--- Data extract ---

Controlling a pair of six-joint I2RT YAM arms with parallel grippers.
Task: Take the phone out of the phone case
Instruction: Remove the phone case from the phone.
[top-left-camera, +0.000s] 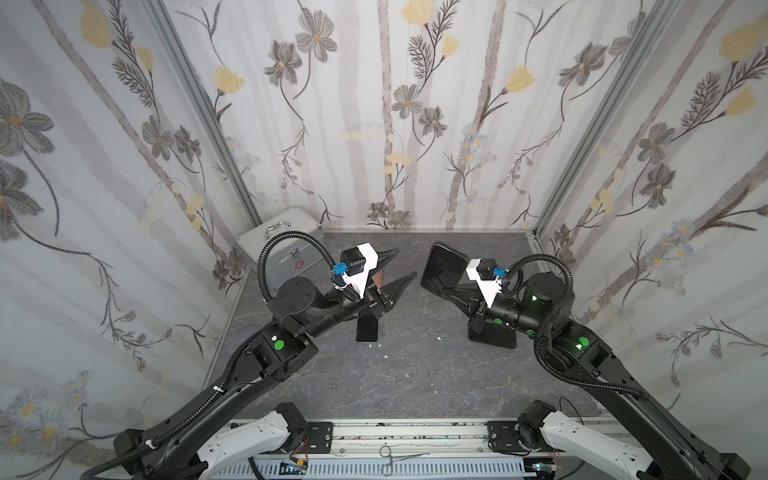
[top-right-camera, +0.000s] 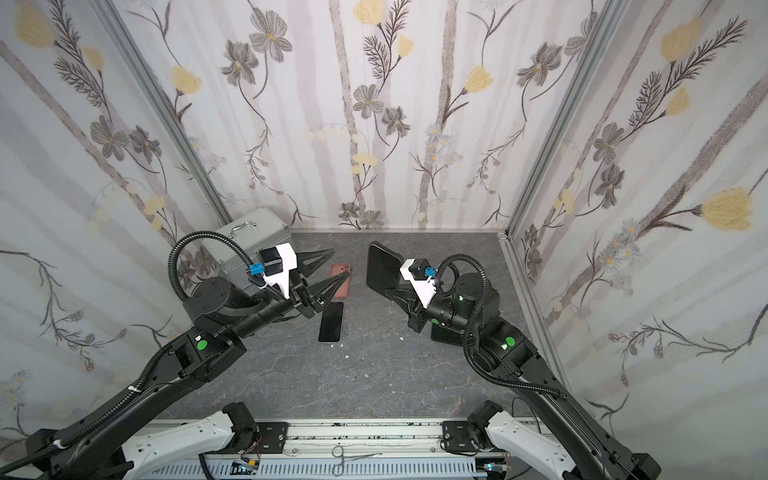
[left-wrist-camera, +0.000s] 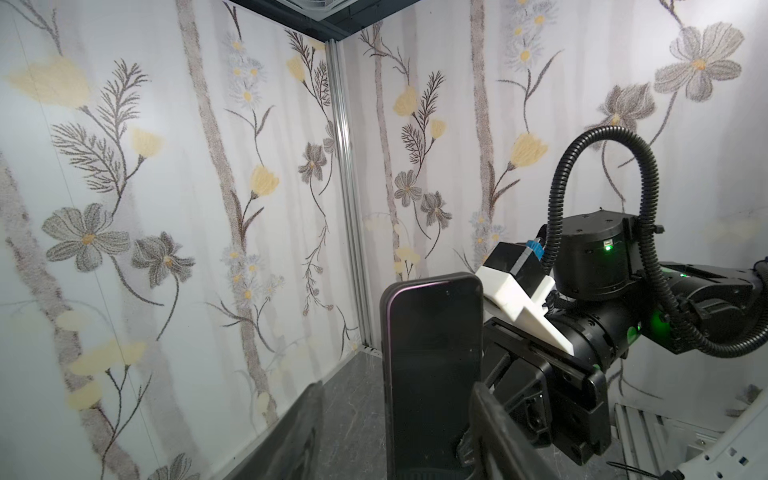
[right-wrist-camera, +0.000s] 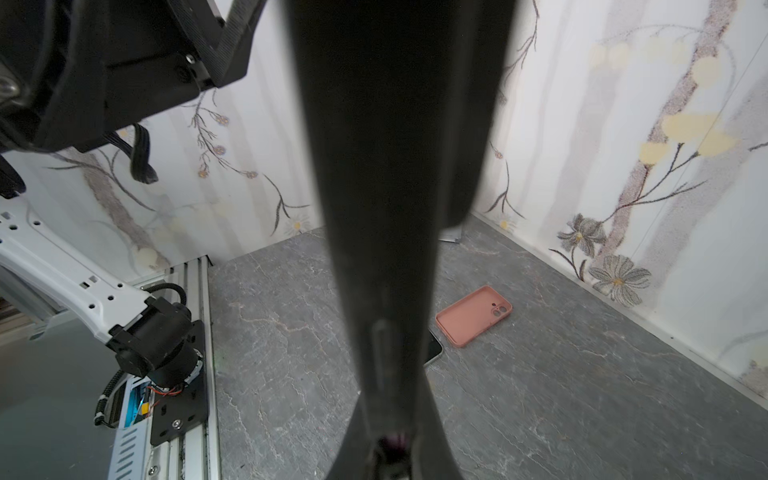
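Note:
An empty pink phone case (top-right-camera: 340, 281) lies flat on the grey table, also in the right wrist view (right-wrist-camera: 473, 316). A bare black phone (top-right-camera: 331, 322) lies just in front of it, apart from it. My left gripper (top-right-camera: 339, 265) hovers open above the pink case with nothing between its fingers (left-wrist-camera: 307, 419). My right gripper (top-left-camera: 451, 291) is shut on the lower end of a second dark phone with a purple edge (left-wrist-camera: 432, 365), held upright. Whether that phone wears a case I cannot tell.
A silver metal box (top-left-camera: 286, 249) stands at the back left corner. A flat black object (top-left-camera: 492, 334) lies under my right arm. Small white scraps (top-right-camera: 345, 356) dot the table. Forceps (top-left-camera: 399, 457) rest on the front rail.

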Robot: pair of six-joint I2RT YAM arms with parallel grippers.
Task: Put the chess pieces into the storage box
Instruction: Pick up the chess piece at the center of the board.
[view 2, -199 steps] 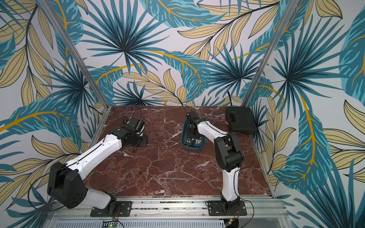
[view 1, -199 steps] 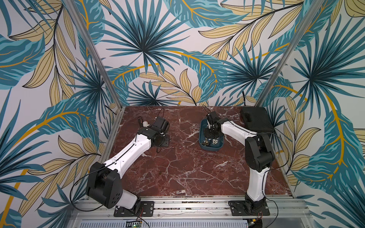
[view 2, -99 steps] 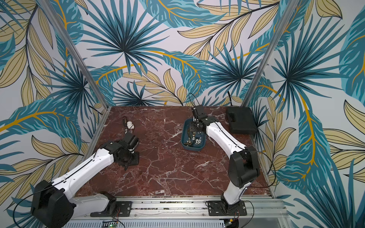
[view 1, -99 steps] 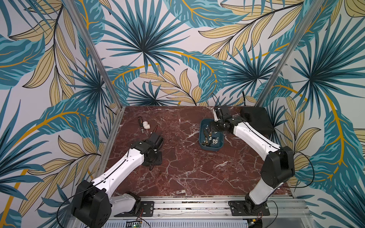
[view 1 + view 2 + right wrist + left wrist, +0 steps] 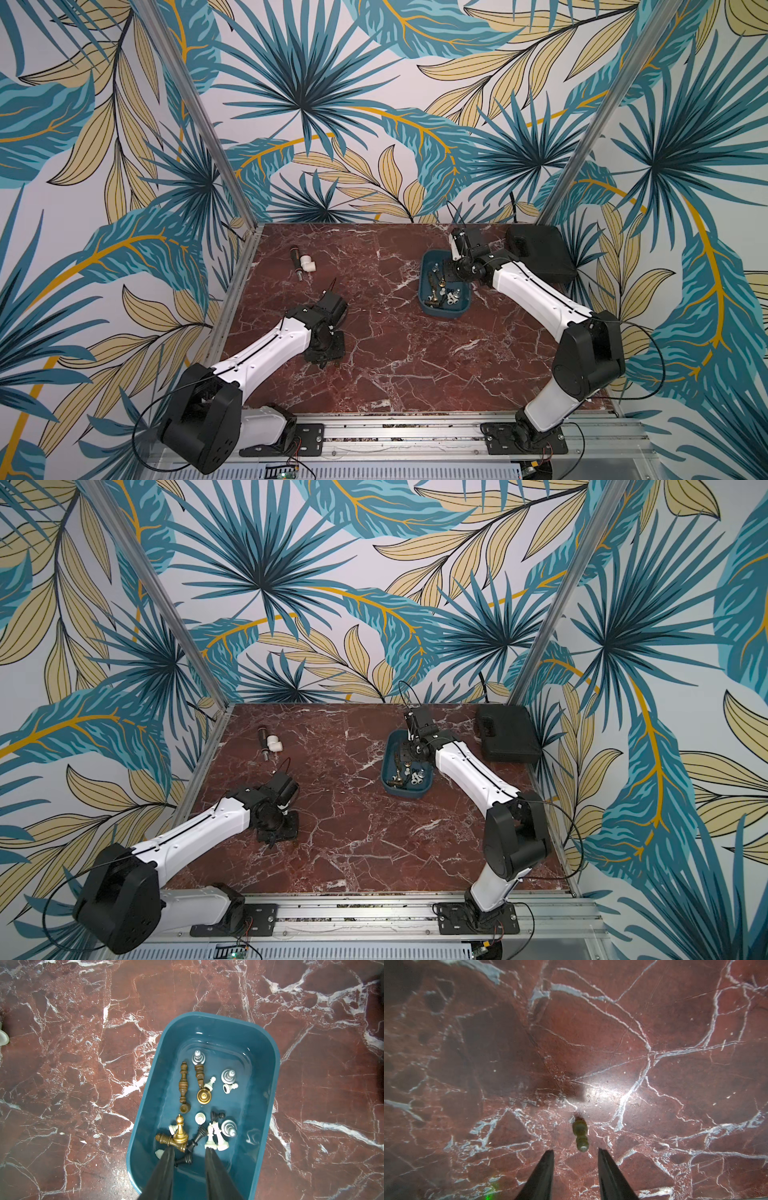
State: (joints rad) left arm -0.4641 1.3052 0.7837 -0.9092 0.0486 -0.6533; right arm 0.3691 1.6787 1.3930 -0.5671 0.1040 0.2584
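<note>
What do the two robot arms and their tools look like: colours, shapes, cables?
Both the left arm and the right arm have white shell links between bulky black joints, on black base plates. A thin black cable loops beside each. The left tool and right tool end in slim, tapering black fingers.

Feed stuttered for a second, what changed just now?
The left gripper pulled back from the far corner toward its base, open above a lone chess piece on the marble table. The right arm swung its elbow outward; the right gripper, open, remains over the storage box. Box, pipe elbow, tool, black case unmoved.
</note>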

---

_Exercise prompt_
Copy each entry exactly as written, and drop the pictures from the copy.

_Exercise solution_
Controlling a pair of six-joint I2RT YAM arms with parallel grippers.
Task: Take the phone out of the phone case
Instruction: Remove the phone case from the phone.
[top-left-camera, +0.000s] 
[top-right-camera, +0.000s] 
[left-wrist-camera, +0.000s] 
[right-wrist-camera, +0.000s] 
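Note:
An empty pink phone case (top-right-camera: 340, 281) lies flat on the grey table, also in the right wrist view (right-wrist-camera: 473, 316). A bare black phone (top-right-camera: 331, 322) lies just in front of it, apart from it. My left gripper (top-right-camera: 339, 265) hovers open above the pink case with nothing between its fingers (left-wrist-camera: 307, 419). My right gripper (top-left-camera: 451, 291) is shut on the lower end of a second dark phone with a purple edge (left-wrist-camera: 432, 365), held upright. Whether that phone wears a case I cannot tell.
A silver metal box (top-left-camera: 286, 249) stands at the back left corner. A flat black object (top-left-camera: 492, 334) lies under my right arm. Small white scraps (top-right-camera: 345, 356) dot the table. Forceps (top-left-camera: 399, 457) rest on the front rail.
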
Robot: pair of six-joint I2RT YAM arms with parallel grippers.
Task: Put the chess pieces into the storage box
Instruction: Pick up the chess piece at the center of the board.
[view 2, -199 steps] 
[view 1, -199 steps] 
[view 2, -99 steps] 
[view 1, -99 steps] 
[view 1 + view 2 + right wrist + left wrist, +0 steps] 
State: (joints rad) left arm -0.4641 1.3052 0.7837 -0.9092 0.0486 -0.6533; right arm 0.3691 1.6787 1.3930 -0.5671 0.1040 0.2584
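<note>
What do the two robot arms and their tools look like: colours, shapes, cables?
Both the left arm and the right arm have white shell links between bulky black joints, on black base plates. A thin black cable loops beside each. The left tool and right tool end in slim, tapering black fingers.

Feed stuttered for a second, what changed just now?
The left gripper pulled back from the far corner toward its base, open above a lone chess piece on the marble table. The right arm swung its elbow outward; the right gripper, open, remains over the storage box. Box, pipe elbow, tool, black case unmoved.
</note>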

The work on this exercise is done.